Updated: Aug 5, 2025

My whole life I've aspired to "do life" with a partner. But, I have grown and accomplished more in the last three years, on my own, than I ever have while in a relationship.


I bought my first house - something I NEVER thought I'd do by myself. I wrote two full-length manuscripts - something I've aspired to do since I was a kid. I lost 120lbs and am in better shape than I was, even in my 20's. Less visibly, I fixed my credit, improved my work / home balance, and haven't required a sleep aid or anti-anxiety med in 2+ years. I've also worked through a lot of old wounds, reset some belief systems (not the least of which is my own self-perception), read 50+ new books, and built multiple new habits.


This isn't meant to shit on relationships. A lot of things would be easier and / or more enjoyable with the right person. (Like, I wouldn't have to build furniture by holding it together with my feet. And I'd probably have wrestled a lot less with the 2am anxiety attack questioning whether or not to buy the beautiful lake house only a block down from what is surely Charles Manson's childhood home.) But, one thing I'm sure of is that having the wrong partner is truly worse than having no partner at all.


This isn't meant to shit on my exes. I haven't always been the right partner, either, and I haven't always been the best version of myself.
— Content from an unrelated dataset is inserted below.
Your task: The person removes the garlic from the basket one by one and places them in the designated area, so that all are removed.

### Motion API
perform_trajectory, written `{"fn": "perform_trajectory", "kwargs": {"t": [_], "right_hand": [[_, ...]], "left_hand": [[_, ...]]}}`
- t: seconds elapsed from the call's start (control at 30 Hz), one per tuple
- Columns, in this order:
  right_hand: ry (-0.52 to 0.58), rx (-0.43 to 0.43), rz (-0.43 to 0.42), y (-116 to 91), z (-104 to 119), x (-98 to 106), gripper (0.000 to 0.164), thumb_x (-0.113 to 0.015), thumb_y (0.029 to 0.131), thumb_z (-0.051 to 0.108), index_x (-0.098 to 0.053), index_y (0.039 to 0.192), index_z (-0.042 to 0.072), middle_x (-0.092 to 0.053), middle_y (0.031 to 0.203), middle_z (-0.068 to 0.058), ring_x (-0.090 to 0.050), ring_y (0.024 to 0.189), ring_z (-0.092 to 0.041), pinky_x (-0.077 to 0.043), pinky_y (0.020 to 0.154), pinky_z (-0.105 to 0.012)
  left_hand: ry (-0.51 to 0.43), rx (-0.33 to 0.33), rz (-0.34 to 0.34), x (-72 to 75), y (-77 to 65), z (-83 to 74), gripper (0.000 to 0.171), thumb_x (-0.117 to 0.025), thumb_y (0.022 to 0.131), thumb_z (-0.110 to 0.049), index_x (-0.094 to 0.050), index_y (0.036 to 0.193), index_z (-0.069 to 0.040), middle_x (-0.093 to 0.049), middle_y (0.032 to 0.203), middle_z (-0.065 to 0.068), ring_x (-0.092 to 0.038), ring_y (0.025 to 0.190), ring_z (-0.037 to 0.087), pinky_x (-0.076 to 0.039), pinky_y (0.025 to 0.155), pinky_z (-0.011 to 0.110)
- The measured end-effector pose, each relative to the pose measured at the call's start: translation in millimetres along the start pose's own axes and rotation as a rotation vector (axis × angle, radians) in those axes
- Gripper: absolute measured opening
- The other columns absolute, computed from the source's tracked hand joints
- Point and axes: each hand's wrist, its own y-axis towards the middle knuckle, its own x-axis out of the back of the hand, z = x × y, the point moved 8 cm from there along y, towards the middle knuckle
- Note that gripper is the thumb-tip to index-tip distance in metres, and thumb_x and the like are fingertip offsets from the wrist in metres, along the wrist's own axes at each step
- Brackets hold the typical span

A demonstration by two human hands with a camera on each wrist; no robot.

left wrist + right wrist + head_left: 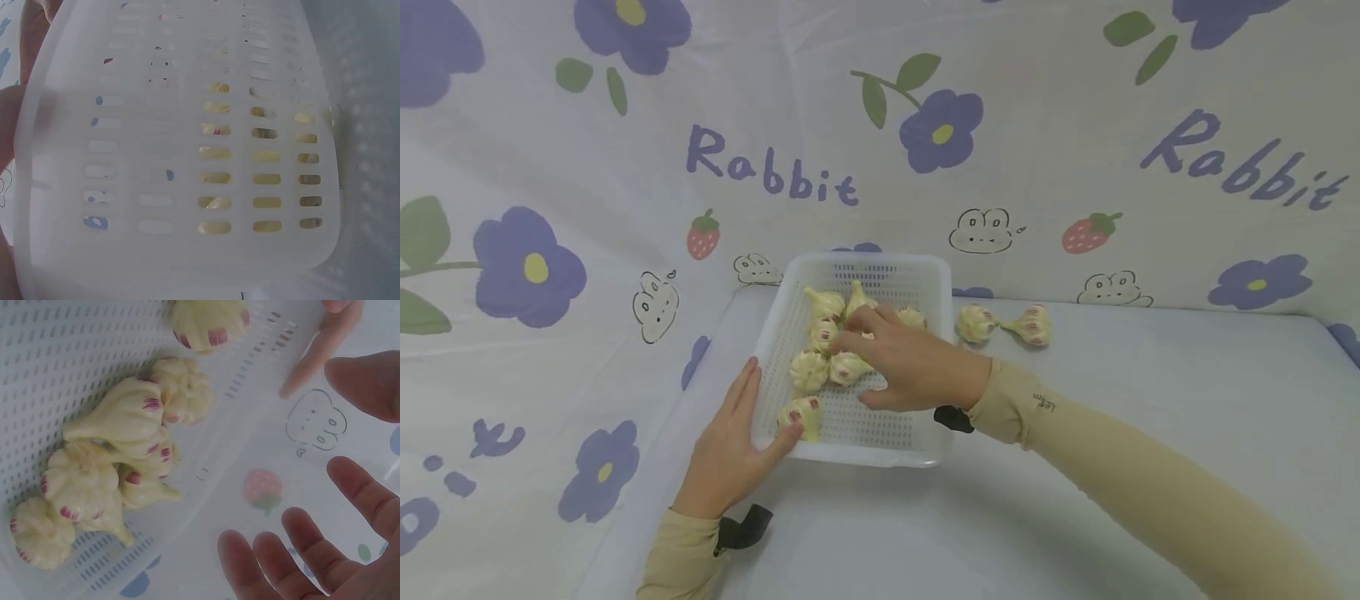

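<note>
A white plastic basket (868,455) with slotted walls holds several cream garlic bulbs (808,372) with purple-red marks. At its front left corner, my left hand (727,454) holds the rim, long fingers straight along the outside and thumb over the edge beside a garlic bulb (797,414). The left wrist view mostly shows the basket wall (181,262), with yellowish bulbs through the slots. My right hand (917,358) reaches in over the bulbs from the right. In the right wrist view, the fingers (306,534) are spread apart, with nothing between them and the thumb.
Two more garlic bulbs, one rounder (976,323) and one with a neck (1032,325), lie on the pale table (1150,392) right of the basket. Behind stands a white cloth (1037,167) printed with purple flowers, strawberries and rabbits.
</note>
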Motion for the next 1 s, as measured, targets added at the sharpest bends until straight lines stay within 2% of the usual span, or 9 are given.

I made a LOT of mistakes in the first two decades of my adulthood. But, it's hard for me to feel too bad about any of it knowing that all those fuck-ups have also afforded me a ton of opportunity to grow and learn.


This isn't to brag. (Well...mostly.) But more to say that, life isn't "over" at 40, as I keep hearing. Honestly, aside from my dog be killed (see my blog post "Bane: Shot to Death by a Concealed Carrier" for those details), forty has been a truly amazing year. I feel more sure of who I am and more at home in my own skin than I ever have. EVER.


It's not selfish to prioritize yourself. On the contrary - investing in my own development has not only been one of the greatest gifts I've ever received, but it's also begun paying out dividends to the people around me. It's even equipped me to be a better partner, whenever the right person comes along.